Laurence Parisot quittera la pérsidence du Medef le 1er juillet.

Laurence Parisot quittera la pérsidence du Medef le 1er juillet. - -

Invitée de BFMBusiness ce mardi 7 mai, alors que la campagne officielle pour la présidence du Medef débute aujourd'hui, Laurence Parisot a défendu son bilan durant son dernier mandat. Elle s'est aussi exprimée sur l'évolution de l'exécutif envers les entreprises.

Jour J pour l'ouverture de la campagne à la présidence du Medef avec cinq candidats en lice. L'occasion pour Laurence Parisot, la présidente sortante qui n'a pu se représenter, de défendre son bilan
à la tête de l'organisation patronale, ce 7 mai, dans Good Morning Business sur BFMBusiness.

Elle s'est déclarée particulièrement fière de l'accord sur la fléxi-sécurité qui va être voté définitivement le 14 mai, mais auparavant de la réforme de la taxe professionnelle ou encore de la mise en place de la rupture conventionnelle du contrat de travail.

Davantage d'engagement

Concernant l'élection à la présidence du Medef, Laurence Parisot a regretté qu'aucune femme ne se soit finalement présentée. Elle demande d'ailleurs pour l'avenir un quota de femmes dans les instances dirigeantes du Medef.

Elle a par ailleurs refusé de dire pour l'instant lequel des cinq candidats en lice avait sa préférence. "Je me prononcerai mais à la fin de la campagne", a-t-elle annoncé, lorque tous les candidats auront développé leurs programmes. Elle a en tout cas souhaité que ceux-ci "s'engagent davantage" qu'actuellement.

Deux phases

Laurence Parisot est aussi revenue sur l'attitude de l'éxecutif à l'égard des entreprises. "Le gouvernement est certainement plus pro-business qu'à ses débuts. Mais la majorité ne l'est pas suffisamment, quand je vois par exemple la proposition de loi du PS sur la cession des sites rentables !".

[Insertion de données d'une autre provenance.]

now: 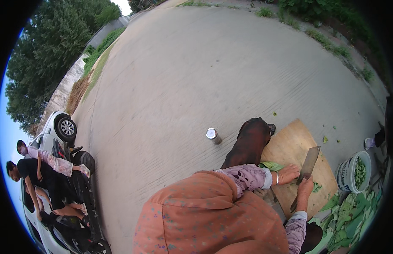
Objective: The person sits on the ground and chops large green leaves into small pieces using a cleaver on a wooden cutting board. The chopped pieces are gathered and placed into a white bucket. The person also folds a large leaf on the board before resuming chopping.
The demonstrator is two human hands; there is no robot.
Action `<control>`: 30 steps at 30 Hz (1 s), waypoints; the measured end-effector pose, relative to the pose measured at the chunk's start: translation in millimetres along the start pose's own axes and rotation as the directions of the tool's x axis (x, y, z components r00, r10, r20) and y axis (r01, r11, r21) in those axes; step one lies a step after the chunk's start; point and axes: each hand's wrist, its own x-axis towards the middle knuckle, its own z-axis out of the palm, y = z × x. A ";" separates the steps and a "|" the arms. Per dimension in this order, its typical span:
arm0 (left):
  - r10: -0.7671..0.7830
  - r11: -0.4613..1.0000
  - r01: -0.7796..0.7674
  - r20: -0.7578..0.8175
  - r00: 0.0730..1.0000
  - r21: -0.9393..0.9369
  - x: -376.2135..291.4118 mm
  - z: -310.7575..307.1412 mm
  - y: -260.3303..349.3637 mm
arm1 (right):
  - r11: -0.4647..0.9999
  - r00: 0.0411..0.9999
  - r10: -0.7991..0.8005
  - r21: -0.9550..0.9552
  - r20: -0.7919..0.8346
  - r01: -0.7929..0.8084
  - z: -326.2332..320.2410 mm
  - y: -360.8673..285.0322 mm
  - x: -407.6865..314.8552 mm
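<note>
My right hand (305, 189) is closed on the handle of a cleaver (310, 161), whose broad metal blade rises over a wooden board (287, 139). Beside it my left hand (287, 174), with a bracelet at the wrist, rests on the board near the blade. Large green leaves (272, 165) lie under and behind the left hand; whether its fingers grip them is hidden. A few cut green pieces (316, 187) lie on the board just right of the cleaver.
A white bucket (343, 173) of chopped greens stands right of the board, above a heap of broad leaves (350, 212). A metal canister (213, 136) stands on the concrete. At far left are people on a motor scooter (85, 193) and a white car (50, 130).
</note>
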 end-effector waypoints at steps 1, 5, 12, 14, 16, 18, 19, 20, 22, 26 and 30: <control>0.001 1.000 -0.001 0.013 1.000 0.008 -0.1 -0.4 -1.5 | 0.999 0.999 -0.022 0.024 -0.025 0.023 -0.9 1.0 0.2; -0.089 0.995 0.091 0.049 0.995 -0.047 -2.3 6.3 -12.0 | 0.995 0.999 -0.055 -0.083 0.004 0.055 -18.9 -20.3 -12.6; -0.122 0.988 0.120 -0.015 0.992 -0.096 -2.1 9.8 -9.8 | 0.990 0.995 -0.072 -0.120 0.063 0.079 -29.1 -36.3 -28.4; -0.101 0.990 0.097 -0.038 0.994 -0.097 -3.0 8.9 -9.6 | 0.990 0.995 -0.064 -0.120 0.077 0.073 -26.5 -35.0 -28.4; -0.062 0.994 0.055 -0.067 0.996 -0.099 -1.5 7.9 -7.2 | 0.990 0.995 -0.036 -0.130 0.095 0.048 -20.8 -27.5 -27.1; -0.054 0.992 0.047 -0.055 0.997 -0.120 0.4 6.9 -6.6 | 0.990 0.994 -0.020 -0.136 0.109 0.035 -17.4 -25.0 -21.3; -0.049 0.991 0.042 -0.049 0.998 -0.129 0.4 6.7 -6.2 | 0.990 0.993 -0.013 -0.138 0.116 0.029 -16.2 -26.2 -18.2; -0.043 0.991 0.038 -0.039 0.998 -0.126 0.1 6.7 -5.3 | 0.989 0.992 0.006 -0.146 0.127 0.013 -14.5 -27.7 -15.5; -0.029 0.994 0.027 -0.018 0.999 -0.106 -2.4 7.8 -10.1 | 0.988 0.988 0.032 -0.151 0.148 -0.010 -12.5 -37.0 -10.2; 0.008 0.999 -0.009 -0.017 1.000 -0.044 -6.2 7.9 -10.1 | 0.995 0.998 -0.054 -0.086 0.041 0.057 1.2 -19.9 -7.3; 0.023 0.999 -0.024 0.036 0.999 0.034 -6.2 -3.2 -0.3 | 0.999 0.998 -0.033 -0.017 -0.044 0.032 0.7 1.3 -4.9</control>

Selon elle, il ya eu en fait deux phases dans cette première année du quinquennat. La première a été négative avec le projet de taxation à 75% des hauts revenus et le projet de loi de finances instaurant des prélèvements nouveaux pour les ménages comme pour les entreprises.

Et une seconde phase qui a commencé dès l'été 2012 : "le Président et le Premier ministre ont alors pris conscience du véritable handicap de compétitivité" des entreprises françaises. " C'est d'ailleurs le Medef qui à partir de 2010 a commencé à parler de compétitivité équitable", a rappelé Laurence Parisot.